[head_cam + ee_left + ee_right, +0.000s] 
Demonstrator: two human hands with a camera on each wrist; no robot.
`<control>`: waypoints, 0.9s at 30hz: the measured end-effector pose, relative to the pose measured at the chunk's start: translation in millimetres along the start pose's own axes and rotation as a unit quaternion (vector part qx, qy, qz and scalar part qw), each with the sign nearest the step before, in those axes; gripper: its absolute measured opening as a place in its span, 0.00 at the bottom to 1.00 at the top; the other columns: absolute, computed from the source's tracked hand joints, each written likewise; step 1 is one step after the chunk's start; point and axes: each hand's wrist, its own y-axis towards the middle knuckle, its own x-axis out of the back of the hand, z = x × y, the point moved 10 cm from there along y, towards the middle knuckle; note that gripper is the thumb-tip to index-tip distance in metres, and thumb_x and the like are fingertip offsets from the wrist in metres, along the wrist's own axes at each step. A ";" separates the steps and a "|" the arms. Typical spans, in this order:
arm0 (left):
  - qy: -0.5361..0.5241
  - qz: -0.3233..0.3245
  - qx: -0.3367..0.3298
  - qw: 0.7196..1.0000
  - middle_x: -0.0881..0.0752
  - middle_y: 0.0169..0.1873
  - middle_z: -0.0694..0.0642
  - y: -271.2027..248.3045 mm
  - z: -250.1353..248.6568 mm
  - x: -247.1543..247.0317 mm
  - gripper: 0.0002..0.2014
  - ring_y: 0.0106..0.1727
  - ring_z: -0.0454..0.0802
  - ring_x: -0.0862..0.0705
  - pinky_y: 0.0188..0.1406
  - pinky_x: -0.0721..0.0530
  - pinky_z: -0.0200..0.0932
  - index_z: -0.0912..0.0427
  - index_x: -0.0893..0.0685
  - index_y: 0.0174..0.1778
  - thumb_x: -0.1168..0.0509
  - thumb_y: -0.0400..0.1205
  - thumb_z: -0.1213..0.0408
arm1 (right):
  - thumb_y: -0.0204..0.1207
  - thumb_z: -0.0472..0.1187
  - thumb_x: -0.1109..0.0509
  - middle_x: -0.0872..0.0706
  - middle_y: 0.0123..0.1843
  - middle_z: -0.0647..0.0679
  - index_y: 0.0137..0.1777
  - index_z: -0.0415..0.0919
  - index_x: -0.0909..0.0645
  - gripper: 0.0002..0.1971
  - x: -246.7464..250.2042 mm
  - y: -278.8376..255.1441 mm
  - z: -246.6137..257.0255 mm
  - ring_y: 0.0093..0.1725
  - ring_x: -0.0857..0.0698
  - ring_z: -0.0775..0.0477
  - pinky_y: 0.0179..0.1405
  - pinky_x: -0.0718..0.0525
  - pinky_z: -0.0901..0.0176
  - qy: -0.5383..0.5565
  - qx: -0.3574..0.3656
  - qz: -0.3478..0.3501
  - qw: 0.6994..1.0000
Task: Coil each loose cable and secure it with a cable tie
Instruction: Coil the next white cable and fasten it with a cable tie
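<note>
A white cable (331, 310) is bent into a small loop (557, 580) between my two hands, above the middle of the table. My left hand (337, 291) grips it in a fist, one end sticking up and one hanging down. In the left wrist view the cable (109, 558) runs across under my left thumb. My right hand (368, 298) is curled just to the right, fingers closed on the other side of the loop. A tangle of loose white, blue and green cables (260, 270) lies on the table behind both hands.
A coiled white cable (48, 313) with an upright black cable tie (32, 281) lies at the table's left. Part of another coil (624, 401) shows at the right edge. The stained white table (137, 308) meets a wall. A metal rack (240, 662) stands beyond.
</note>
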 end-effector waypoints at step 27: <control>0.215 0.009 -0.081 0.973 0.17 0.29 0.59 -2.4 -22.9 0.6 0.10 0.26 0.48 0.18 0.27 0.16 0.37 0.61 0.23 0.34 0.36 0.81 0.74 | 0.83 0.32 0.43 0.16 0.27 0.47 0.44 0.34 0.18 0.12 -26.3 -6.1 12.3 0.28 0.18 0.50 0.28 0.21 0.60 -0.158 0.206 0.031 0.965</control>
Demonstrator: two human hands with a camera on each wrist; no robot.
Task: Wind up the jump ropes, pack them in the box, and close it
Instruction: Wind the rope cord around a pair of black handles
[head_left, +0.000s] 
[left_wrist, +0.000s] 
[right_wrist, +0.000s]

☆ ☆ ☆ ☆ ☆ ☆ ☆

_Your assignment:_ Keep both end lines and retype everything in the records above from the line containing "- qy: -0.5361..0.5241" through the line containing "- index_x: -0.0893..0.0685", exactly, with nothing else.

_Solved exercise:_
  - qy: -0.5361..0.5241
  - qz: -0.3233..0.3245
  - qx: -0.3367..0.3298
  - qw: 0.7196..1.0000
  - middle_x: -0.0881..0.0752
  - middle_y: 0.0169..0.1873
  - middle_z: -0.0694..0.0642
  - y: -271.2027..248.3045 mm
  - z: -250.1353..248.6568 mm
  - x: -247.1543..247.0317 mm
  - gripper: 0.0002..0.2014
  - ring_y: 0.0106..0.1727
  - ring_z: -0.0454..0.0802
  - ring_x: -0.0862..0.0705
  - pinky_y: 0.0188..0.1406
  - pinky_x: -0.0721..0.0530
  - pinky_z: -0.0200..0.0932
  - index_z: -0.0912..0.0427
  - index_x: -0.0893..0.0685

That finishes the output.